Laura envisions all financial advisors adopting the RQ Assessment in their client portfolios. Women seem to understand the value of the RQ better than men, he says. Sixty to 75%f of the group workshops so far have been women.

Although Laura had no “You got peanut butter on my chocolate” moment, like peanut butter cups, he says he did have “guideposts along the way.”

“There’s such a strong line between the hard side and the soft side (of retirement planning), and people have too often portrayed the soft side as unnecessary, as nonessential, because it can’t be monetized. I knew if I was going to put this industry into the forefront, we were going to have to find some middle ground … to build that bridge,” he says.

Retirement is hard

A common denominator Laura identified both in his own clients and his coaching work is the illusion of retirement.

“You’re going into this a minefield of change, and everyone around you is treating it as if it’s a happy, carefree time,” Laura says.

Yet neither society nor corporate retirement-planning programs understand the drastic personal adaptation ahead for retirees.

It’s important for each person to evaluate what they want and not what others think. For example, he says, research shows retirees need lots of friends, but a client might be someone who’s happiest with just one or two close friends.

“So, research doesn’t always take into account that human element that people need … or plan for what they want,” Laura says. No one really “fits in the box.”

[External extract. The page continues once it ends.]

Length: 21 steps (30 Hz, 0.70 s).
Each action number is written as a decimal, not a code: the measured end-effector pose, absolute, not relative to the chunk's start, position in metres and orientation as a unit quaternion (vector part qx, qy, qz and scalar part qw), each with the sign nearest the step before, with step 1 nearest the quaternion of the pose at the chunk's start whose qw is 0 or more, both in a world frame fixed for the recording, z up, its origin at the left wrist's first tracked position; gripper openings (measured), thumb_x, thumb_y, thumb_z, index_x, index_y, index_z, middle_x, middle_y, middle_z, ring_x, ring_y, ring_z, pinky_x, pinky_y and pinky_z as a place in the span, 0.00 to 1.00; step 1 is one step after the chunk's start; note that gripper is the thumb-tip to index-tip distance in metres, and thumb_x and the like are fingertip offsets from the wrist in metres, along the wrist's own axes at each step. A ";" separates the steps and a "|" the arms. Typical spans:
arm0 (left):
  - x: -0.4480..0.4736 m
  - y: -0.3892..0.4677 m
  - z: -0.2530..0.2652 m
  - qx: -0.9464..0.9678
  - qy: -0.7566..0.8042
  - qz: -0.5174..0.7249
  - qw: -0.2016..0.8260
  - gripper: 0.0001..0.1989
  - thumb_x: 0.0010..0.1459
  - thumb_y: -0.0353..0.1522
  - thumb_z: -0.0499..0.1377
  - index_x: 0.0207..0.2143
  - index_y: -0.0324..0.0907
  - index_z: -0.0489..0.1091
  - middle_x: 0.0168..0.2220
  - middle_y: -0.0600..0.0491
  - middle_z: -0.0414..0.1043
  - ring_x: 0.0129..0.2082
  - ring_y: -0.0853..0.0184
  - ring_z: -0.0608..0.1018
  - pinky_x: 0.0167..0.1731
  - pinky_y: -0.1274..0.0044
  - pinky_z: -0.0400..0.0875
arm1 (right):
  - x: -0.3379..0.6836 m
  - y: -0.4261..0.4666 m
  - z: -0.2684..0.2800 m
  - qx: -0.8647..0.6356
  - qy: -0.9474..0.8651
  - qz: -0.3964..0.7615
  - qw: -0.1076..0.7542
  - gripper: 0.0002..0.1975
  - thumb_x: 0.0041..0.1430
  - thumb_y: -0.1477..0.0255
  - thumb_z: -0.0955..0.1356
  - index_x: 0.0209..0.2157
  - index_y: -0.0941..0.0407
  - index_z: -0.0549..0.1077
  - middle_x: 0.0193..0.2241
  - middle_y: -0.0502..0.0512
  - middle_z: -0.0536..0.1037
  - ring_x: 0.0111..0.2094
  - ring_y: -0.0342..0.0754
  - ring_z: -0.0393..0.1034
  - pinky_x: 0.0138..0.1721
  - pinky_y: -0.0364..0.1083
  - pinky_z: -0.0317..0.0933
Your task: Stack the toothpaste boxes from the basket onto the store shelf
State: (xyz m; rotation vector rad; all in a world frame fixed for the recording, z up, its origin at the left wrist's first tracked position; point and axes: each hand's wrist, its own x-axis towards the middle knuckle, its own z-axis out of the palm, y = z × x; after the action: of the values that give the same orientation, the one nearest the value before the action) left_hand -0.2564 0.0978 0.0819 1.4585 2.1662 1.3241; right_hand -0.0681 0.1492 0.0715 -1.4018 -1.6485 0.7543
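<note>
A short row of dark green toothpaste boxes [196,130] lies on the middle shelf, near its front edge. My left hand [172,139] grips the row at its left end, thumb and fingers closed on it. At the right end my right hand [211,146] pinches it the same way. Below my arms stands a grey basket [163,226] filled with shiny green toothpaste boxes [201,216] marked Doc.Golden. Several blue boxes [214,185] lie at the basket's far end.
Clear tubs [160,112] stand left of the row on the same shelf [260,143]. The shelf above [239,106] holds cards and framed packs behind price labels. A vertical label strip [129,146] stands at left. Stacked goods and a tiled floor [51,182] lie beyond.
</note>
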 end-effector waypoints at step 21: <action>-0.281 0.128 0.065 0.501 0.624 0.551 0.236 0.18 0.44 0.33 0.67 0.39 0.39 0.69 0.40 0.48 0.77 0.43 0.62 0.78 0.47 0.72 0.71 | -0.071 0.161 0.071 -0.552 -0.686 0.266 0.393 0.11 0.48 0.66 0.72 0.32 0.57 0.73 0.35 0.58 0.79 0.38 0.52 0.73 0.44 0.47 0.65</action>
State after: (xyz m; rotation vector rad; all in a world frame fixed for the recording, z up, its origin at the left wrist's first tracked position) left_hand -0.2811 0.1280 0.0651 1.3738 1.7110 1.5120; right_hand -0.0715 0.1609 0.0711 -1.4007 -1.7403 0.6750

Retirement is not just about the money, he says. People often lose their sense of purpose and direction in life, if they haven’t formed a sensible plan for themselves.

“The sooner clients and advisors ‘get’ that money is just a small part, about 20%, of an overall retirement plan because all these other (subjective) factors,” Laura says, “they’ll see that it’s about making an impact” in retired life.

The definition of retirement is changing, too, Laura says.

“You’re not done at 62 or 65 or 67 or 70. Age doesn’t mean you have to retire,” Laura says. “We’re seeing people at 65 say, ‘Wait a minute. The gas tank is not empty here. I like what I do, and I have life balance.’”

“But society hasn’t caught up. We want to change that,” he says.

Linda Hildebrand is a longtime newspaper editor and consumer-action reporter.